All lines in the data bearing the string "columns" should be identified and copied.

(Data items)
--------------------------------

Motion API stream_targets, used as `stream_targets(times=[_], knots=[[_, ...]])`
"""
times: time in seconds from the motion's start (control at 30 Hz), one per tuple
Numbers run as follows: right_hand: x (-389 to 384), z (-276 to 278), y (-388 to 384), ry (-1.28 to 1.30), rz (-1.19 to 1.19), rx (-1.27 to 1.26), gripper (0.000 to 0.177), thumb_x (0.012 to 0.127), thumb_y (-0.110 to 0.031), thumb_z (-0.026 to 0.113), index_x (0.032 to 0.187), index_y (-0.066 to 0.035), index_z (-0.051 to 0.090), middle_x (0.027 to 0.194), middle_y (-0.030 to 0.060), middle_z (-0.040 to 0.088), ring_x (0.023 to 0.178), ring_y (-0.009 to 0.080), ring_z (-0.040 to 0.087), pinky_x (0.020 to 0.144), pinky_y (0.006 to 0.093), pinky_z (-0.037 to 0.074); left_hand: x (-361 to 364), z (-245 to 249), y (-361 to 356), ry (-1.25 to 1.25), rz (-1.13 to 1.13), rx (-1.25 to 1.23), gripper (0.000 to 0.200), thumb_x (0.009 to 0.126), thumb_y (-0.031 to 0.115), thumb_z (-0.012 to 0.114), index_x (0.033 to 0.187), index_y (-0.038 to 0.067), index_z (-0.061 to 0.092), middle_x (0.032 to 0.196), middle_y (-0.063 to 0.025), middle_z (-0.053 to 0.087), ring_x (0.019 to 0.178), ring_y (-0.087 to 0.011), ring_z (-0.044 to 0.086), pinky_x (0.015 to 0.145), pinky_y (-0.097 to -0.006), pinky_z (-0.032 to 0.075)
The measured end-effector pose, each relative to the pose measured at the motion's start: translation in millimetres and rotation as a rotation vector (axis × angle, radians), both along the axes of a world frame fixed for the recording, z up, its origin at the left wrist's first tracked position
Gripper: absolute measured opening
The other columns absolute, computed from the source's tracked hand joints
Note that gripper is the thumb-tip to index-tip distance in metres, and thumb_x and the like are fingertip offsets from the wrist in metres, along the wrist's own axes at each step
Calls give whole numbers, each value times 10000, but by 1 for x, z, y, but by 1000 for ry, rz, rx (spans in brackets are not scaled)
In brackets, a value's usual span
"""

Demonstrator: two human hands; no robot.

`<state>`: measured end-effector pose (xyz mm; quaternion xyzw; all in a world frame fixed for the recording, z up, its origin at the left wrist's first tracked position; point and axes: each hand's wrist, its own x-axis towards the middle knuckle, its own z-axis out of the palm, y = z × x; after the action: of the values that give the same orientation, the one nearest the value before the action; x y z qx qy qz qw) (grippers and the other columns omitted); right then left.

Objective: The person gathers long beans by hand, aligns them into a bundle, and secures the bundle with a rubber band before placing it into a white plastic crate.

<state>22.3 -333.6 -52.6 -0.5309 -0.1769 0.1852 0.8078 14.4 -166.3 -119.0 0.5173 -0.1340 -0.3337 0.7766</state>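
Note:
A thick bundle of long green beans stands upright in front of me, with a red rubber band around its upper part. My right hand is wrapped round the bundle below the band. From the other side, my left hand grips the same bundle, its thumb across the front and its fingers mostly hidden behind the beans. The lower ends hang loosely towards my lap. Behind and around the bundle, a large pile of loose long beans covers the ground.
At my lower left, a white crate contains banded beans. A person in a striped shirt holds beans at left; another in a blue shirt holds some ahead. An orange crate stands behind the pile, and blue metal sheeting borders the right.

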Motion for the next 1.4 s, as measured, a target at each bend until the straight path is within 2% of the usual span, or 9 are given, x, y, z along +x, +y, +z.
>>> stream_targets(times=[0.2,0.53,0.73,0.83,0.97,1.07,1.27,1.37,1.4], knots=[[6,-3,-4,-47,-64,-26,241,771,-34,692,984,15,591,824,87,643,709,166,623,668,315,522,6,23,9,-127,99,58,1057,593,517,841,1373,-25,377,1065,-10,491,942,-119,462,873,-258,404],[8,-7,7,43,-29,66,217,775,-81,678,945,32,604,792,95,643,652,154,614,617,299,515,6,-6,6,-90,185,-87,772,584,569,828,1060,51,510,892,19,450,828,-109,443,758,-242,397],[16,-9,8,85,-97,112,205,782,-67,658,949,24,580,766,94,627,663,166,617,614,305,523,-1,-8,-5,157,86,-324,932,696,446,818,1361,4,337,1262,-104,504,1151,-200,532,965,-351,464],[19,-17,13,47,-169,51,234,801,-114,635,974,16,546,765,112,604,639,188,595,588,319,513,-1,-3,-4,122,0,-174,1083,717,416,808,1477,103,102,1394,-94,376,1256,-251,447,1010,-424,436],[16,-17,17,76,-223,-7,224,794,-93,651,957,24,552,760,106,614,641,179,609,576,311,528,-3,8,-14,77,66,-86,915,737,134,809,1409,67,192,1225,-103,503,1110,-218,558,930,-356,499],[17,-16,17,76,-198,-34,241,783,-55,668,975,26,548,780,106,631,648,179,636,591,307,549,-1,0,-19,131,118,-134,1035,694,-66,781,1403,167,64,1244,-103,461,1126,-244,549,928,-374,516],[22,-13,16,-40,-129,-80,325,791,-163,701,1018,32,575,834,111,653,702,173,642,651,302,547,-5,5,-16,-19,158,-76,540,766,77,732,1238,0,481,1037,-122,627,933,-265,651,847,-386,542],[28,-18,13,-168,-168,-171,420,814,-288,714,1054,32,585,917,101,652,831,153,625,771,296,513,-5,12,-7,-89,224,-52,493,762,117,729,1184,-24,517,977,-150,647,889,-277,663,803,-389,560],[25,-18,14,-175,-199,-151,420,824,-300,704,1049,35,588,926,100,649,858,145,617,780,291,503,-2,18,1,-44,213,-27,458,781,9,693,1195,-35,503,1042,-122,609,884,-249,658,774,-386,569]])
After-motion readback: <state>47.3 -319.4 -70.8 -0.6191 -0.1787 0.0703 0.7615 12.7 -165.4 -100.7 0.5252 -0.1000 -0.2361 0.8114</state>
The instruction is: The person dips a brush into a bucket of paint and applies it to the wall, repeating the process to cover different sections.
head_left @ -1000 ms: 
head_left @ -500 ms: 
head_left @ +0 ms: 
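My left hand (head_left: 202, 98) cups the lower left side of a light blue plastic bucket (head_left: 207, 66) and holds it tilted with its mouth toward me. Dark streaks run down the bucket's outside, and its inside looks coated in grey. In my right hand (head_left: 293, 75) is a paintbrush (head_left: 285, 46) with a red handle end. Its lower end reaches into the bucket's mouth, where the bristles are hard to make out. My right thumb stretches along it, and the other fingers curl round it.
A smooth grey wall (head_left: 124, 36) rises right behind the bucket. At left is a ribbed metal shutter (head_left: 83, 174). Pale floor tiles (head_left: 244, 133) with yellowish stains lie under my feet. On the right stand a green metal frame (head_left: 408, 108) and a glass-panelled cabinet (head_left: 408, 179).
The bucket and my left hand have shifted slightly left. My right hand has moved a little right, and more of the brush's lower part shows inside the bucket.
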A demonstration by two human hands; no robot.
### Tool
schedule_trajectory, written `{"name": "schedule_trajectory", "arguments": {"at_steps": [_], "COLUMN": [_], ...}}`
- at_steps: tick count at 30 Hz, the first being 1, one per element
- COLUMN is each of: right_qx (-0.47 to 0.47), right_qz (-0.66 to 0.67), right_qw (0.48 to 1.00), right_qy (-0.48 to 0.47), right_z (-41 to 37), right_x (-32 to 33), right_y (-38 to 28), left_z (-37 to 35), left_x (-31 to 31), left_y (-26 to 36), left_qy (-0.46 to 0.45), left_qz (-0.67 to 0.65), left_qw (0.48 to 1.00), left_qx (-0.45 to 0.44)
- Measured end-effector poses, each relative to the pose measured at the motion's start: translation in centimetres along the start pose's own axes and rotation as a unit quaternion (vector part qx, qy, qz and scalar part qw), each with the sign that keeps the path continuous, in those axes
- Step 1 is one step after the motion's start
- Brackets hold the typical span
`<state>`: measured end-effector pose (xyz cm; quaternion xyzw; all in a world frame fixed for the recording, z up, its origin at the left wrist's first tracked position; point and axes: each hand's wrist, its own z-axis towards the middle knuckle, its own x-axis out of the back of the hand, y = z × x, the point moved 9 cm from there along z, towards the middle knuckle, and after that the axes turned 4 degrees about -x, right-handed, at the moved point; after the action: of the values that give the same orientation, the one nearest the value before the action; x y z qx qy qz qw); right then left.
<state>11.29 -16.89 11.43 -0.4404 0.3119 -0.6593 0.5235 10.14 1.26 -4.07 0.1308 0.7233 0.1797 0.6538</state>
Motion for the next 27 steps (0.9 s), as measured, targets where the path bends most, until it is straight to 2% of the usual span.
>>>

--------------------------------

__ANSWER SPACE__:
The other columns absolute, computed from the source's tracked hand joints
`<state>`: measured end-effector pose (xyz mm; quaternion xyzw; all in a world frame fixed for the recording, z up, its origin at the left wrist's first tracked position; point and axes: each hand's wrist, its own x-axis towards the middle knuckle, its own z-axis out of the palm, y = z × x; after the action: of the values that give the same orientation, the one nearest the value before the action; x y z qx qy qz qw) (grippers and the other columns omitted); right then left.

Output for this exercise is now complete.